Злой внутренний голос, конечно же, проснулся - "ты-то думал, дружочек, что я сдох - а я только прилег отдохнуть, ты думал, что от меня отделался - а я тут как тут, и навсегда останусь с тобой, куда бы ты ни уехал, кем бы ты ни стал"… Абель опять злился на Хелену, мечтал, чтобы она куда-нибудь девалась - хотя бы на сегодня. Неужели один-единственный, последний день нельзя отойти в сторону и дать человеку побыть вместе с братом? Ведь он скоро уйдет, уступит ей место "самого близкого", и она сможет общаться с Адамом всю их совместную жизнь напролет, варить ему суп, целоваться с ним, рожать ему детей, которых он так хочет иметь не меньше десятка…

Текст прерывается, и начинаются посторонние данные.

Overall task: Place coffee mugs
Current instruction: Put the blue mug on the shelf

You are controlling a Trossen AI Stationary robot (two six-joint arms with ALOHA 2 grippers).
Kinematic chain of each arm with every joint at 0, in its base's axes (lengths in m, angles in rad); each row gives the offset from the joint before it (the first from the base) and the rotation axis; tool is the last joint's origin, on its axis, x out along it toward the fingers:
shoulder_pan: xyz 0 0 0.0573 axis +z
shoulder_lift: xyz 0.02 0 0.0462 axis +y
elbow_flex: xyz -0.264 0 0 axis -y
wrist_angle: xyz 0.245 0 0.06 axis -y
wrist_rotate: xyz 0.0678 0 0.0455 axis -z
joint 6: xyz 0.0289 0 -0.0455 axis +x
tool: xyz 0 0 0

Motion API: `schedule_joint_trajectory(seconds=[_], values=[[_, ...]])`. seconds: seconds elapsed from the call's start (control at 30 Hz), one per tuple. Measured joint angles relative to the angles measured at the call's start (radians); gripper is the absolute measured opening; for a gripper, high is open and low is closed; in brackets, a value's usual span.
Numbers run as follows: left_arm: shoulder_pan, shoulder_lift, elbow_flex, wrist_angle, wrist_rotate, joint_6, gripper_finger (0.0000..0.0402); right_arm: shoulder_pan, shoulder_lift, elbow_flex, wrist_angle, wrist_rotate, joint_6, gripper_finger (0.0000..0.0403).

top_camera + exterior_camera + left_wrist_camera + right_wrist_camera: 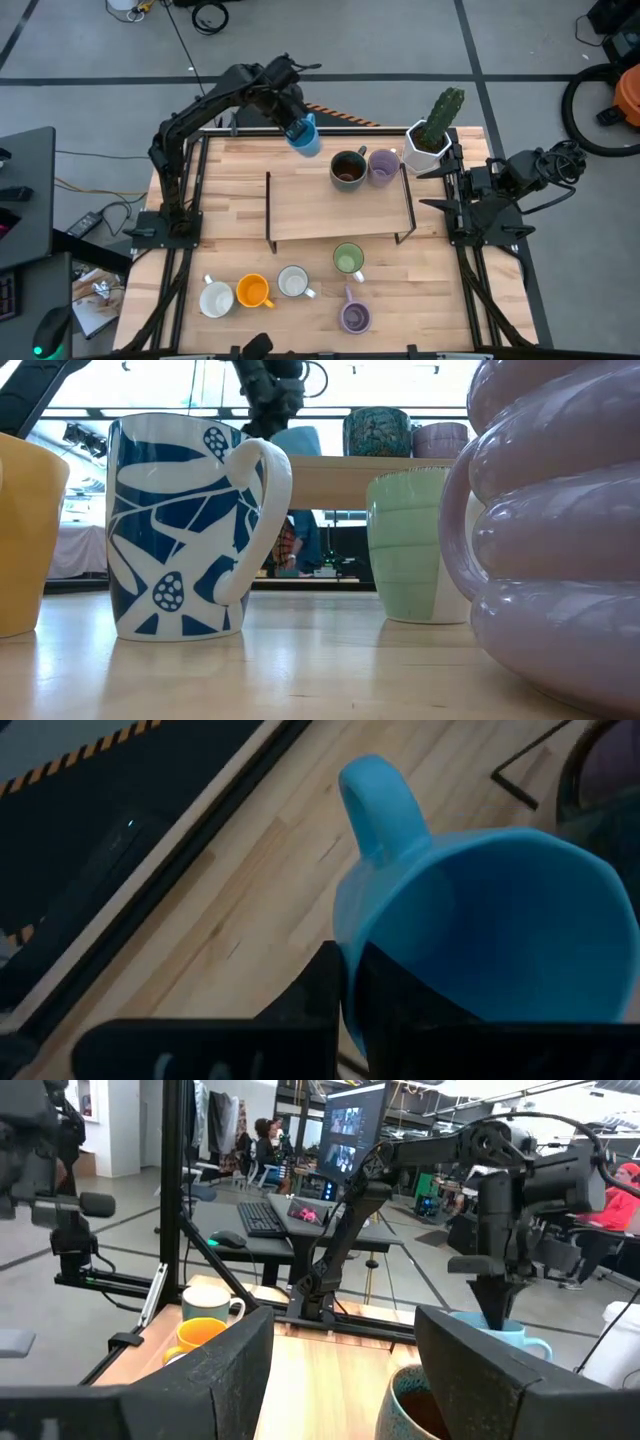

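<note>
While the blue mug [305, 136] is gripped by its rim in the left claw [297, 128], it is held up near the far left corner of the wooden shelf [300, 205]. Whether it touches the shelf yet cannot be told. The left claw is clenched on the mug, with 1 finger inside the cup and 1 outside, as is seen in the left wrist view.

2 mugs are already set on the far part of the shelf: the dark brown mug [348, 169] and a purple mug [383, 166], side by side and just about touching. So 2 mugs are judged to be done and 1 is on its way.

5 mugs are left on the near part of the worktop [430, 290]: a white mug [216, 298], the orange mug [253, 291], a second white mug [293, 282], the green mug [348, 259] and a second purple mug [354, 316]. None of them is held.

The right claw [340, 1370] is kept at the right side of the worktop, spread wide and holding nothing. A cactus pot [428, 143] is stood at the far right corner.
</note>
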Motion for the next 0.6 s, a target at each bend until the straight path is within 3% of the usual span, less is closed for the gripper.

Наконец от крыльца отделилась темная фигура - слава Богу, мужская. Адам едва не споткнулся о брата, рассевшегося у него на пути - но удержался на ногах. Хлопнула дверь - это гордо и горько удалилась в дом на весь мир обиженная Хелена.
- Она обиделась? - осторожно спросил Абель, оставаясь в общем-то добрым и кротким парнем. Но братский ответ доставил ему, несмотря на это, огромное, хотя и греховное удовольствие.
- А, ну и чума с ней… пусть обижается сколько влезет. Не ее сегодня день. Мы с ней завтра разберемся.
- Нельзя все же так с девушками… наверное.
- С парнями тоже нельзя так, как она со мной, - резонно отозвался Адам, закидывая на плечо скверный, воняющий резиной и водкой мешок. - Задолбала вконец! Пошли-ка, пока отец не проснулся. Вот держи фонарь. И канистру держи - ты, кажется, из нас двоих трезвее.
Под тяжестью двадцатилитровой канистры с бензином Абель немедленно перегнулся пополам. Небольшая радость быть трезвее, если при этом приходится таскать такие тяжести! Но он послушно затопал вслед за братом, сопя и наливаясь краской, однако почти не отставая. Адам шел прогулочной походкой, едва ли не насвистывая; уже на берегу, близ лодочных сараев, он перепрыгивал с камня на камень с легкостью весенней птички - и этот человек называл себя слишком пьяным, чтобы нести бензин! Он ловко подбросил в воздух связку ключей, поймал ее в полете; Абель, как всегда, следил за его прыжками с преданной любовью. Заодно промокая рукавом вспотевший лоб.
Старый Конрад был из тех, кто всегда запирал свой лодочный сарай. Даже если бы сарай стоял пустым - он все равно бы на него навесил огромный замок. Щедрому - душа нараспашку - Адаму и Абелю "не от мира сего" такой подход казался напрасным, но оба они с детства знали, что с отцом спорить бесполезно. Можно сказать, выражаясь поэтически, это знание было записано на их собственных задницах.